GREGORY. One never does quite want to stave it off. Danger is
delicious. But death isn't. We court the danger; but the real delight
is in escaping, after all.
MRS. JUNO. I don't think we'll talk about it any more. Danger is all
very well when you do escape; but sometimes one doesn't. I tell you
frankly I don't feel as safe as you do--if you really do.
GREGORY. But surely you can do as you please without injuring anyone,
Mrs. Juno. That is the whole secret of your extraordinary charm for me.
MRS. JUNO. I don't understand.
GREGORY. Well, I hardly know how to begin to explain. But the root of
the matter is that I am what people call a good man.
MRS. JUNO. I thought so until you began making love to me.

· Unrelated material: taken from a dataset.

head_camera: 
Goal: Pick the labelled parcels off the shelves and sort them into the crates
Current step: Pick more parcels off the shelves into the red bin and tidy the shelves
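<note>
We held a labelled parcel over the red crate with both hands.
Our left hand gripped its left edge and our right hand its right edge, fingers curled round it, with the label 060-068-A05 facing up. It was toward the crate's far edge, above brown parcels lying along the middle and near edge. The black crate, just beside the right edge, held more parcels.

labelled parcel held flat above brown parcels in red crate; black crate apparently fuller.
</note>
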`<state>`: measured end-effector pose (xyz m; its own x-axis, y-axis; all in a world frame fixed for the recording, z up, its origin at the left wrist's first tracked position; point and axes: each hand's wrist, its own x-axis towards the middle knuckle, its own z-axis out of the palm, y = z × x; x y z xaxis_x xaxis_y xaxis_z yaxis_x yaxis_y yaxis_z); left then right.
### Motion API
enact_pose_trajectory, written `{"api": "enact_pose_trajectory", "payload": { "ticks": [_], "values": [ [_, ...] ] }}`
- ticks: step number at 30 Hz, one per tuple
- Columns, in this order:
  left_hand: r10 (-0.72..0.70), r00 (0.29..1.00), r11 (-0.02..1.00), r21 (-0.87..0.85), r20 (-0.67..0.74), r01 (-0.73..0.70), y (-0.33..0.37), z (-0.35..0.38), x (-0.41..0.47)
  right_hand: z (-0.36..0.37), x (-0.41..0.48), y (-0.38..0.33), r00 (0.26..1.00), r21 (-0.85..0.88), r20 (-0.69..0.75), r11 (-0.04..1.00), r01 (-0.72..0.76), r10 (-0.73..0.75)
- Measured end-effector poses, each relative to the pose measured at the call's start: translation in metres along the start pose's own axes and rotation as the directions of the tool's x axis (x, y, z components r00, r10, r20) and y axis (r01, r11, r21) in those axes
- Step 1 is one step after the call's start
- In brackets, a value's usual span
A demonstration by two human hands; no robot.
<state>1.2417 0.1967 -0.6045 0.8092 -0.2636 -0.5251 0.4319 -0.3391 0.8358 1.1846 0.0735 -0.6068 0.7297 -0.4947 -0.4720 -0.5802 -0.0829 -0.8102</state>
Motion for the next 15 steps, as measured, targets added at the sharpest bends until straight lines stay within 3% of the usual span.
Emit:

GREGORY. But you knew I loved you all along.
MRS. JUNO. Yes, of course; but I depended on you not to tell me so;
because I thought you were good. Your blurting it out spoilt it. And it
was wicked besides.
GREGORY. Not at all. You see, it's a great many years since I've been
able to allow myself to fall in love. I know lots of charming women;
but the worst of it is, they're all married. Women don't become
charming, to my taste, until they're fully developed; and by that time,
if they're really nice, they're snapped up and married. And then,
because I am a good man, I have to place a limit to my regard for them.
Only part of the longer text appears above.